= TASK BRIEF =
Make a word-for-word copy of the entries below from their first line through the line with "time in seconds", and add nothing.

= MATERIALS PROVIDED =
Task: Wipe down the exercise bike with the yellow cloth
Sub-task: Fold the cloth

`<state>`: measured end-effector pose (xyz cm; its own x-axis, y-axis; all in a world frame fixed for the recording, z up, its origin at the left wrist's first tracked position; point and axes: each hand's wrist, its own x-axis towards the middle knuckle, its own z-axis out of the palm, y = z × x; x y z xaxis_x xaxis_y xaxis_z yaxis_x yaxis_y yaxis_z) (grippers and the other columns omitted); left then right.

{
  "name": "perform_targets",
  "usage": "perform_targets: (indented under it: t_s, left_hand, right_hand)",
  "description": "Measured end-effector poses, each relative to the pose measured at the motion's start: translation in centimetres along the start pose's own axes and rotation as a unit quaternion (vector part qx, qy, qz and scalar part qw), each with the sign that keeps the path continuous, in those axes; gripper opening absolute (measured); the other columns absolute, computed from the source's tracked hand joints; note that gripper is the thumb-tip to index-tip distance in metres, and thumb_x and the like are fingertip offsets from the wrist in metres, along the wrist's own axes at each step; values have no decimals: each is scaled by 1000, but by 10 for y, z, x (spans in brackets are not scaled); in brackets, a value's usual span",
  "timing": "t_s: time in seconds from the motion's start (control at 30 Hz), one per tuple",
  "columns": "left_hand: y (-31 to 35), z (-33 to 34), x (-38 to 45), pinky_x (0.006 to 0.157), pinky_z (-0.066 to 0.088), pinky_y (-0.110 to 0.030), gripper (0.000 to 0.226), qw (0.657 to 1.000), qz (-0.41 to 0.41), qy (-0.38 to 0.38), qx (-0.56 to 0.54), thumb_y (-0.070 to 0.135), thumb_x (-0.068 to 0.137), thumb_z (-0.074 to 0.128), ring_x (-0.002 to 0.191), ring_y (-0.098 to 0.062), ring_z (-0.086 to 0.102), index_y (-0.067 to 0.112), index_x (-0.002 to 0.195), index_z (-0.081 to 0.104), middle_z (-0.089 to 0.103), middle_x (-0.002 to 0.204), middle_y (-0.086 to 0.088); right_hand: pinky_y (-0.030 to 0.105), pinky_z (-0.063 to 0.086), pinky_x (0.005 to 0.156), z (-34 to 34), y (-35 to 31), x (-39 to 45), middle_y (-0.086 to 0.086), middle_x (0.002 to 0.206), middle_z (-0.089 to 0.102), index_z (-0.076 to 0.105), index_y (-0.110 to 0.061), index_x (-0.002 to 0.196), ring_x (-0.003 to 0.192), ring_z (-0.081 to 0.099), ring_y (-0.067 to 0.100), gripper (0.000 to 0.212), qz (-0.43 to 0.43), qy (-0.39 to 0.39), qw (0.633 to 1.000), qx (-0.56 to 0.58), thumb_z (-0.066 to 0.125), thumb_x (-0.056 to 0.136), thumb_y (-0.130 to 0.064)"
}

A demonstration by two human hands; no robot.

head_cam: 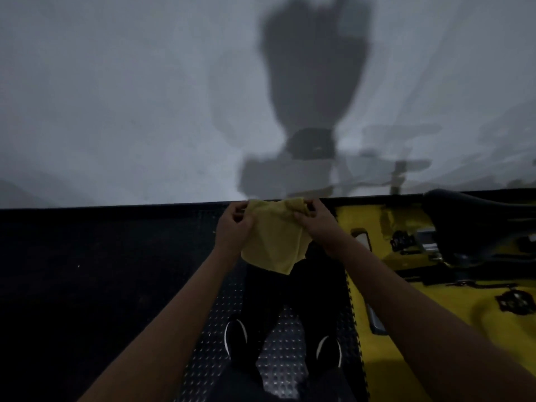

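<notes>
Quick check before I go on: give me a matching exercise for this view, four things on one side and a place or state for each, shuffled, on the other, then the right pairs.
Things:
1. yellow cloth
2. bike saddle
3. shoes
4. left hand

Places or states:
A. black, at the right edge of the view
B. on the studded floor mat, at the bottom centre
C. hanging between both hands, held by its top edge
D. pinching one upper corner of the cloth, opposite the right hand

Pairs: 1-C, 2-A, 3-B, 4-D
</notes>
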<state>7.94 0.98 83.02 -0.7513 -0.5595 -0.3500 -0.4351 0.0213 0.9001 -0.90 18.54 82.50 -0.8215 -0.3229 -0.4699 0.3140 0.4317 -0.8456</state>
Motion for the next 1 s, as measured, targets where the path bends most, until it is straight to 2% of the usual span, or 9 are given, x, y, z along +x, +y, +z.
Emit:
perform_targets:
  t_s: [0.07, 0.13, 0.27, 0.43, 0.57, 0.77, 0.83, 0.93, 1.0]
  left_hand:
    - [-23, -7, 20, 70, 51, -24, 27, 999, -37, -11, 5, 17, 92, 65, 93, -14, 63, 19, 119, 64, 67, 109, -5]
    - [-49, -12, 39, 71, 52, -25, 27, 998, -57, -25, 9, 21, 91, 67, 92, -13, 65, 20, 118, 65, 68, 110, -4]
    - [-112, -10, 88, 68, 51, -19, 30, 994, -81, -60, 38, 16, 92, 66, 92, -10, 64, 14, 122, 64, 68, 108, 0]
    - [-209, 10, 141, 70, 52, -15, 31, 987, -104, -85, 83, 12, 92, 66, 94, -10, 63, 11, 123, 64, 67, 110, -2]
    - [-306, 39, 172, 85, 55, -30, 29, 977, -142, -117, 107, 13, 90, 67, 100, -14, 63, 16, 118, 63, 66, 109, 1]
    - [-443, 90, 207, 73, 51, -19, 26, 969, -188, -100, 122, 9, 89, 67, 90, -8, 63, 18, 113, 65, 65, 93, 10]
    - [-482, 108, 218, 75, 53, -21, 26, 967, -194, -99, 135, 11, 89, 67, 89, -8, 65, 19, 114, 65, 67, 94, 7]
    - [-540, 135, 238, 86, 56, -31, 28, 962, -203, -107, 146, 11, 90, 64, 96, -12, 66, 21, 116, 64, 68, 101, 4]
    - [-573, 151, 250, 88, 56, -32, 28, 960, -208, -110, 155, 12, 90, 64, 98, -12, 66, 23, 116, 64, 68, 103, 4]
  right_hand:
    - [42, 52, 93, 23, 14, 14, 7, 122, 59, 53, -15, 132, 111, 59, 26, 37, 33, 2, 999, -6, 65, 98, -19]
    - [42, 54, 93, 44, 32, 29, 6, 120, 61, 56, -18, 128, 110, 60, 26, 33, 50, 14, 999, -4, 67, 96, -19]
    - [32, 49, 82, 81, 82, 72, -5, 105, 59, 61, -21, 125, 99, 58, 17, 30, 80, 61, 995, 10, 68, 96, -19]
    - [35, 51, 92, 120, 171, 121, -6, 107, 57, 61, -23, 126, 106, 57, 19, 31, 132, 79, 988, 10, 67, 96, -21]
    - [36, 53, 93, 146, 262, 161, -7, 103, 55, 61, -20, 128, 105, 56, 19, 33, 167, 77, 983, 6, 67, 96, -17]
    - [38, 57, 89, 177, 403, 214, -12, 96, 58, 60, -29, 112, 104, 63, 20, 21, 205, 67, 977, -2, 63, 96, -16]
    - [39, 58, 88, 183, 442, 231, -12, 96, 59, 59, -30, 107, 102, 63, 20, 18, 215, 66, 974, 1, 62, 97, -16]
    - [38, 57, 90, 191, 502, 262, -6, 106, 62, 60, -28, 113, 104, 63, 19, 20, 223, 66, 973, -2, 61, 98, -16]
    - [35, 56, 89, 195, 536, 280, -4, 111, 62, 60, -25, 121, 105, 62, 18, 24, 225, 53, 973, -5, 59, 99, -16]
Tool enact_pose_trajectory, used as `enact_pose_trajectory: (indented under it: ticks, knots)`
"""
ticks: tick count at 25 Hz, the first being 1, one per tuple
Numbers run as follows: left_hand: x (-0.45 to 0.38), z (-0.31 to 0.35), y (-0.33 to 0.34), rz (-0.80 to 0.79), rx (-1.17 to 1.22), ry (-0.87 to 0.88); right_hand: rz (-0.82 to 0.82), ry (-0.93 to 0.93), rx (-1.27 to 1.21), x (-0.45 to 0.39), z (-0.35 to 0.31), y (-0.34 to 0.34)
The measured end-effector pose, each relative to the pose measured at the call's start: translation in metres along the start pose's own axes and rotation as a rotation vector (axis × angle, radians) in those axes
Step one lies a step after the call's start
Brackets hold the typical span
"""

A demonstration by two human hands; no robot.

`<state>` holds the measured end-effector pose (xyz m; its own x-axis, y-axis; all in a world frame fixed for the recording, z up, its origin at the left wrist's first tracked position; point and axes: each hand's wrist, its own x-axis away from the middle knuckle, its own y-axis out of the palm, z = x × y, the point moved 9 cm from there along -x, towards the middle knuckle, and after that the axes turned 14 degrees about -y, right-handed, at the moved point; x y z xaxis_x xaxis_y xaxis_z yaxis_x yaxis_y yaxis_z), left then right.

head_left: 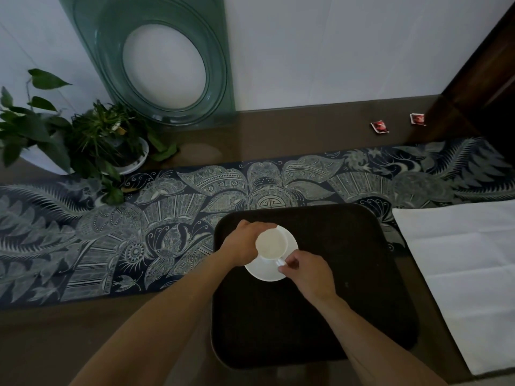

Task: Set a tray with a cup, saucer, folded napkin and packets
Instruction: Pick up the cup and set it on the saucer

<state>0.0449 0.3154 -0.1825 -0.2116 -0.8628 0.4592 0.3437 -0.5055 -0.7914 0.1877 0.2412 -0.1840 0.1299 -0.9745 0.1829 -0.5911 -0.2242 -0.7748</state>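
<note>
A dark square tray (348,274) lies on the table in front of me. In its left half a white cup (271,244) stands on a white saucer (264,273). My left hand (242,243) wraps the cup's left side. My right hand (309,270) pinches the cup's handle at the lower right. A large white napkin (462,263) lies spread flat to the right of the tray. Two red packets (379,126) (417,118) lie far back on the right, near the wall.
A patterned blue-and-white runner (139,218) crosses the brown table under the tray's far edge. Potted green plants (92,143) stand at the back left beside a tall green glass ornament (164,59). Dark wooden furniture (479,79) rises at the back right.
</note>
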Motion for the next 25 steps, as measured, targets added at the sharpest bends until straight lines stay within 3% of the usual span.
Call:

= THE ANSWER =
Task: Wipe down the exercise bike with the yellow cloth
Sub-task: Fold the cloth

`<state>`: measured end-effector pose (xyz cm; its own x-axis, y-axis; all in a world frame fixed for the recording, z up, its origin at the left wrist's first tracked position; point and axes: each hand's wrist, its own x-axis towards the middle knuckle, its own z-axis out of the palm, y = z × x; x y z xaxis_x xaxis_y xaxis_z yaxis_x yaxis_y yaxis_z) (grippers and the other columns omitted); left then right.

{
  "name": "perform_targets",
  "usage": "perform_targets: (indented under it: t_s, left_hand, right_hand)",
  "description": "Measured end-effector poses, each relative to the pose measured at the motion's start: translation in centimetres along the start pose's own axes and rotation as a unit quaternion (vector part qx, qy, qz and scalar part qw), each with the sign that keeps the path continuous, in those axes; gripper opening absolute (measured); the other columns absolute, computed from the source's tracked hand joints; note that gripper is the thumb-tip to index-tip distance in metres, and thumb_x and the like are fingertip offsets from the wrist in metres, along the wrist's own axes at each step; values have no decimals: each is scaled by 1000, but by 10 for y, z, x (spans in brackets are not scaled); in brackets, a value's usual span",
  "timing": "t_s: time in seconds from the motion's start (control at 30 Hz), one per tuple",

The answer given above is complete.